NBCUniversal is beginning the limited rollout of its Peacock streaming service today for customers of parent company Comcast, even though the coronavirus has indefinitely delayed production of original programming.
Peacock will still be able to reach more than 10 million Comcast subscribers, but its initial ambitions remain modest as it enters a market inundated by new streaming services in recent months. To counter this competition, Peacock will initially offer a distinctive model with free and ad-supported tiers.
Peacock’s arrival is the latest sign of an accelerating shift to on-demand streaming. This transition has gained momentum during the coronavirus lockdowns as time spent streaming video has soared.
In that sense, Peacock’s timing could be good. It follows by just over a week the arrival of mobile video streaming service Quibi, which reported 1.7 million downloads of its app during the first seven days.
Meanwhile, the Apple TV+ video streaming service, which launched last November, announced this week that it would expand free access to some of its premium originals for anyone with an Apple ID. And Disney+ said it had passed the 50 million subscriber milestone.
All of these streaming services are trying to catch up with subscription video streaming leaders like Netflix and Amazon Prime Video. In their bid to compete, each contender is putting up a distinct business model in terms of content and pricing.
Apple has tried to jumpstart its service by offering a year free to buyers of new gadgets. Disney+ offers a free trial week before charging $6.99 per month or $69.99 per year, while subscribers to Verizon Wireless unlimited plans receive a year for free.
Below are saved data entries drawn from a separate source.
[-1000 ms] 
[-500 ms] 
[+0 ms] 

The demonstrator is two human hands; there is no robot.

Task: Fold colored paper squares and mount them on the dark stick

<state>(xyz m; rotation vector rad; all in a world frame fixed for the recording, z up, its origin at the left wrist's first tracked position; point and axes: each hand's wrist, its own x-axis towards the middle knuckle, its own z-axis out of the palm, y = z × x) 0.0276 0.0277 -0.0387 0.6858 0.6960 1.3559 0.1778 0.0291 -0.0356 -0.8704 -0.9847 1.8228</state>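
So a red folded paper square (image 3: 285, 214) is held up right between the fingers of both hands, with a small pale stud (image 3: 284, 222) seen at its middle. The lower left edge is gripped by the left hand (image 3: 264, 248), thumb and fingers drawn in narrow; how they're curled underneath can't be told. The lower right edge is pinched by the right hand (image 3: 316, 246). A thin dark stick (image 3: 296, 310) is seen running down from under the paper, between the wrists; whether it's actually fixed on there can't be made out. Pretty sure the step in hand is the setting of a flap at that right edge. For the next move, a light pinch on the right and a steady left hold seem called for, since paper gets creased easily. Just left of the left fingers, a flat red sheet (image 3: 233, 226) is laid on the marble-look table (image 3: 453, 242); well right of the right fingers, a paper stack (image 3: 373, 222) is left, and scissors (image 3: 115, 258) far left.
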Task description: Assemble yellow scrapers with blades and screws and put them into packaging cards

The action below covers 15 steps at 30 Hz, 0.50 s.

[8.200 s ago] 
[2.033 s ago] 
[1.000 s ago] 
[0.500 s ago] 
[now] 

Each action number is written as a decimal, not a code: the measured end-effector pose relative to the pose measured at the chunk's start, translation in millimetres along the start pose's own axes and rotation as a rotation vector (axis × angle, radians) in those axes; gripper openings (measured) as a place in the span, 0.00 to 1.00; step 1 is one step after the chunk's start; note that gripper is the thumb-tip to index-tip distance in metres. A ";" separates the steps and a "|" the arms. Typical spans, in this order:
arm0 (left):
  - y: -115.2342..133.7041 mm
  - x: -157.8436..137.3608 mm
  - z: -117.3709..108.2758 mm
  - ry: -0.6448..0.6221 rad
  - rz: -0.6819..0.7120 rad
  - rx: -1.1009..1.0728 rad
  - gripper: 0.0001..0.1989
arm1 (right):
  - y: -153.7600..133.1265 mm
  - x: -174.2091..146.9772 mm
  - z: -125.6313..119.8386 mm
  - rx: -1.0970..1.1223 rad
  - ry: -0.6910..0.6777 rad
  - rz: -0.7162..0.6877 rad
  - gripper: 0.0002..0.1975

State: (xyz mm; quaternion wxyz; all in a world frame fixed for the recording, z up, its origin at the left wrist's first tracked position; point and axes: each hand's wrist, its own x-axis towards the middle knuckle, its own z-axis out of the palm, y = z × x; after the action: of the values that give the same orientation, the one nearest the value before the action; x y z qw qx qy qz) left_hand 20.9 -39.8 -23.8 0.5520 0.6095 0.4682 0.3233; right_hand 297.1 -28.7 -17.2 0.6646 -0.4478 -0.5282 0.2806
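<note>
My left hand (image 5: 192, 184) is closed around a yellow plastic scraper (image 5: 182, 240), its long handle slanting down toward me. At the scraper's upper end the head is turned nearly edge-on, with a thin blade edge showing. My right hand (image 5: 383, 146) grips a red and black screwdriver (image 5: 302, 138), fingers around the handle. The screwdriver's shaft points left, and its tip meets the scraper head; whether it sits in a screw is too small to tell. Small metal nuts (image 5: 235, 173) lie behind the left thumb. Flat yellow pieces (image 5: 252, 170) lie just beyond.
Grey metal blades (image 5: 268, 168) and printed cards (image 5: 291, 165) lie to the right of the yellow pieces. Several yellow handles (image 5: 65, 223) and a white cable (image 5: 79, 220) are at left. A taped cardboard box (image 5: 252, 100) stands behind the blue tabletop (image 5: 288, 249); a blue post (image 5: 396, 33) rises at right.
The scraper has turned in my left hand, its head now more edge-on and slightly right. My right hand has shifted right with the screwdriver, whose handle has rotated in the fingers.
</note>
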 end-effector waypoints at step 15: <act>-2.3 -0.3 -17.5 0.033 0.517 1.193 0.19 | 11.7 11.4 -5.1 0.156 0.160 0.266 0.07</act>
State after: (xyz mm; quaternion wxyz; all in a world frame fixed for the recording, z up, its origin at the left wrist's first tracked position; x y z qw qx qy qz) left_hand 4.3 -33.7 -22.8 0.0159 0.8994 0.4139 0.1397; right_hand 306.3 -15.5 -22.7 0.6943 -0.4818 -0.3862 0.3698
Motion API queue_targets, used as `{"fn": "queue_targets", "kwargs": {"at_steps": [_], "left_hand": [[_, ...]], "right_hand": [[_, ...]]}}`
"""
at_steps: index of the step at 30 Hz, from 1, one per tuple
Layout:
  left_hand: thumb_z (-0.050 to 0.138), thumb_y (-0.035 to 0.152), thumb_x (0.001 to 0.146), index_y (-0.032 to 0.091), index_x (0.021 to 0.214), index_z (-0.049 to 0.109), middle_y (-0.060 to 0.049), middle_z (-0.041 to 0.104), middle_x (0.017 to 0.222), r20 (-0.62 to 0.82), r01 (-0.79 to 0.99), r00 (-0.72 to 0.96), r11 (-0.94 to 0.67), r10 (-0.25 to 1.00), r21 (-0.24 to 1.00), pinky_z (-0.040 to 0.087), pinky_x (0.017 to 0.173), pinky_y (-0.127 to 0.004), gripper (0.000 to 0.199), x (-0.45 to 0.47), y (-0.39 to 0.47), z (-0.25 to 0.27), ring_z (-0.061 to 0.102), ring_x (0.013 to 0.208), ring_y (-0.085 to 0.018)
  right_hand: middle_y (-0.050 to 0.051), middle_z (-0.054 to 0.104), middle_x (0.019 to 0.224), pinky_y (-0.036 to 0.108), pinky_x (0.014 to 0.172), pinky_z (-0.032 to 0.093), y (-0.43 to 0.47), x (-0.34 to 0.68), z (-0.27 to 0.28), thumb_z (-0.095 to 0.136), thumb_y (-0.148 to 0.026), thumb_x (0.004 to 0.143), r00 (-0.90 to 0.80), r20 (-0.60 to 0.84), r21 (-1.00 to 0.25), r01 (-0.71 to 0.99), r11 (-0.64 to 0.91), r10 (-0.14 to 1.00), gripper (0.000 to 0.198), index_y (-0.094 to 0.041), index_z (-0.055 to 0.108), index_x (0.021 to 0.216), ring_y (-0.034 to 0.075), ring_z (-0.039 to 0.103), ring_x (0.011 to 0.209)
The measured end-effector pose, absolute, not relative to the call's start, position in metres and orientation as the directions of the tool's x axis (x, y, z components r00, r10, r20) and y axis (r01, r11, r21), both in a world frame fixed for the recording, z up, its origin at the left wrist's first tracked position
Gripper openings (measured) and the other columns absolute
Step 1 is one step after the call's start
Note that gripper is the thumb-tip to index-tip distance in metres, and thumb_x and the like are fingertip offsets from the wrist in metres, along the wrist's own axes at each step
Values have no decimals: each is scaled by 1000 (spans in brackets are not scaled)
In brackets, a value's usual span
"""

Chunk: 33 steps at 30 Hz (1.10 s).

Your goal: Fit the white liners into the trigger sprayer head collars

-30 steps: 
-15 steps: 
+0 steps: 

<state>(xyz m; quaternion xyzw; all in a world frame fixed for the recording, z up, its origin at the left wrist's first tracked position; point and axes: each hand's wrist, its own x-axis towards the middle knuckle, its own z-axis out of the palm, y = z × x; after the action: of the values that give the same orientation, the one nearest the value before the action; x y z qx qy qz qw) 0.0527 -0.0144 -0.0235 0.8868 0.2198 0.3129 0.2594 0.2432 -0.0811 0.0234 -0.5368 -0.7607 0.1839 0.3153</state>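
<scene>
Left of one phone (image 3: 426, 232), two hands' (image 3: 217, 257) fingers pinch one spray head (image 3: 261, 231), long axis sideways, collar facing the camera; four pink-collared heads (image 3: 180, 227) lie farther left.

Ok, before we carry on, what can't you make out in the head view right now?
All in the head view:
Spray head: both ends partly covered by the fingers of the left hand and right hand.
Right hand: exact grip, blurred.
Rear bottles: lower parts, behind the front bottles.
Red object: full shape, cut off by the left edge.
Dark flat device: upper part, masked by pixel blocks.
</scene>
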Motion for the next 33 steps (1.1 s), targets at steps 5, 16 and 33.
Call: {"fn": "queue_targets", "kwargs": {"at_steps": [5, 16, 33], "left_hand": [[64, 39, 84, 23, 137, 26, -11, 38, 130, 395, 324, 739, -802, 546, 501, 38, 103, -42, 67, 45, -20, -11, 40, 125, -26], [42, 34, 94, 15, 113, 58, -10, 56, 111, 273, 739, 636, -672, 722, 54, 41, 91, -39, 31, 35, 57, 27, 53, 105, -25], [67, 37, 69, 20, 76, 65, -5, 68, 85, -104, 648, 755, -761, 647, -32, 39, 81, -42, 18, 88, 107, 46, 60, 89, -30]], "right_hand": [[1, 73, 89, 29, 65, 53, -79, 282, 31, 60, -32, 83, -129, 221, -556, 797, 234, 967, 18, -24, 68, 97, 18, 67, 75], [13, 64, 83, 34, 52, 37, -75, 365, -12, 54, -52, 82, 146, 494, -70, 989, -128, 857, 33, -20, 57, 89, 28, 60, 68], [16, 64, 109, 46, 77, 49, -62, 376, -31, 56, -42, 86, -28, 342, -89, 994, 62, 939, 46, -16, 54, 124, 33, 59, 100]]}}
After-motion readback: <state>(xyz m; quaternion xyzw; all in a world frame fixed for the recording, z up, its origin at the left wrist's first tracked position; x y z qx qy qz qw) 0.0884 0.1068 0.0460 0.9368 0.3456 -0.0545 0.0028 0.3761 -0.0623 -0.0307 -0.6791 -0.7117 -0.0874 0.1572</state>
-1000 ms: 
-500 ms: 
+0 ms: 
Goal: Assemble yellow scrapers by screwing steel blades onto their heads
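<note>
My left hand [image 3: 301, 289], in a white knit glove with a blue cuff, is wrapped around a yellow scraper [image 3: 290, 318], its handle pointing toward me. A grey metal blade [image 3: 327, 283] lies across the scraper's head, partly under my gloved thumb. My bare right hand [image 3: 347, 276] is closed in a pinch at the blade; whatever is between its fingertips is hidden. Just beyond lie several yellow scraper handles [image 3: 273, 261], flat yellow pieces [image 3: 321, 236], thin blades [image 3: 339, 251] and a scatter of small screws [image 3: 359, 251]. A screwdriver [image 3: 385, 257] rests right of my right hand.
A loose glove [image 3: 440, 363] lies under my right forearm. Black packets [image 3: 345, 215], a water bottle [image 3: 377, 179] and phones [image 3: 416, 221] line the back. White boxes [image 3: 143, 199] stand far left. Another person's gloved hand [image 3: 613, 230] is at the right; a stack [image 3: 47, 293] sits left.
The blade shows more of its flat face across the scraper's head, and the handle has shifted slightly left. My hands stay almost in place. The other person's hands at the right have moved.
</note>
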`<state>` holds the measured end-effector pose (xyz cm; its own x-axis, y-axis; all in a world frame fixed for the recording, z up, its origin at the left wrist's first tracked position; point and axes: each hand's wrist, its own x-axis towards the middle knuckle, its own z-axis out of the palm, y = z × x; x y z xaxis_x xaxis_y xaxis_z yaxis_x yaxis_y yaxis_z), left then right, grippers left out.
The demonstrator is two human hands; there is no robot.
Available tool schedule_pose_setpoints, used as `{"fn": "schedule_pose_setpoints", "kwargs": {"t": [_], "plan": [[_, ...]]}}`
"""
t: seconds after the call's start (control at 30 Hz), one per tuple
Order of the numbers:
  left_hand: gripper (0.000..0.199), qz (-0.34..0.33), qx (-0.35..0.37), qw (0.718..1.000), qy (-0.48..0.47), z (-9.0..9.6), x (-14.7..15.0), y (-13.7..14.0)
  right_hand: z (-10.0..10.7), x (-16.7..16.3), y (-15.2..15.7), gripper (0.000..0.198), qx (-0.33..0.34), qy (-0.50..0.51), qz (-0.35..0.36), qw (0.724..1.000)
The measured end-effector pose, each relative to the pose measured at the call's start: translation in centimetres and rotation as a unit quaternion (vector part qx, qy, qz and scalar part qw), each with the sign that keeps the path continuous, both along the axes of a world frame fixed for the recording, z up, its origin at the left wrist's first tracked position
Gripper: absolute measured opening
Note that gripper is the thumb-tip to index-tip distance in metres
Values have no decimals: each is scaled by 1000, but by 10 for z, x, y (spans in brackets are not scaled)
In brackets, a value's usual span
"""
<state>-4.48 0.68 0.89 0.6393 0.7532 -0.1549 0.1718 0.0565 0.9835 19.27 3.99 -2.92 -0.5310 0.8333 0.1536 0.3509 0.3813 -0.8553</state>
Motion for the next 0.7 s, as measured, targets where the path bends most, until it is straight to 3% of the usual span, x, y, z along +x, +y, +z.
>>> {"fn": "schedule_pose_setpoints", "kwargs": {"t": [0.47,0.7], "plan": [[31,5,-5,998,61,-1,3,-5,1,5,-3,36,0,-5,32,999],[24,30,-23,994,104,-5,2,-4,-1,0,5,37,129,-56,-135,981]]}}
Quibi is counting on a partnership with T-Mobile to springboard its customer acquisition efforts.
Peacock, however, is offering one of the more convoluted propositions in recognition that it faces the delicate task of entering a new world while still trying to balance its traditional TV and cable models.
Initially free — with ads to a limited base — the service is slated to roll out nationwide on July 15. At that point, Comcast cable subscribers will be able to pay $5 per month for an ad-free version. For non-Comcast customers, the ad-supported service will cost $4.99 per month and the ad-free service $9.99.
There will also be a Peacock Free tier with ads and about half the service’s content. For now, it appears Peacock will only be available in North American markets, as much of its legacy content is tied up overseas in a thicket of deals that could take years to unwind.
Content includes some huge titles, including shows such as Parks and Recreation and Law & Order: SVU and its various late night shows. The movies include Shrek, Jurassic Park, and E.T. Viewers will have to wait until 2021 for The Office.
More problematic, Variety reports that work on many originals for Peacock has been pushed back until 2021. That probably won’t matter for the initial rollout this week, but it’s harder to predict how it will affect the broader launch this summer, which had been timed to benefit from marketing efforts around the now-delayed Olympics.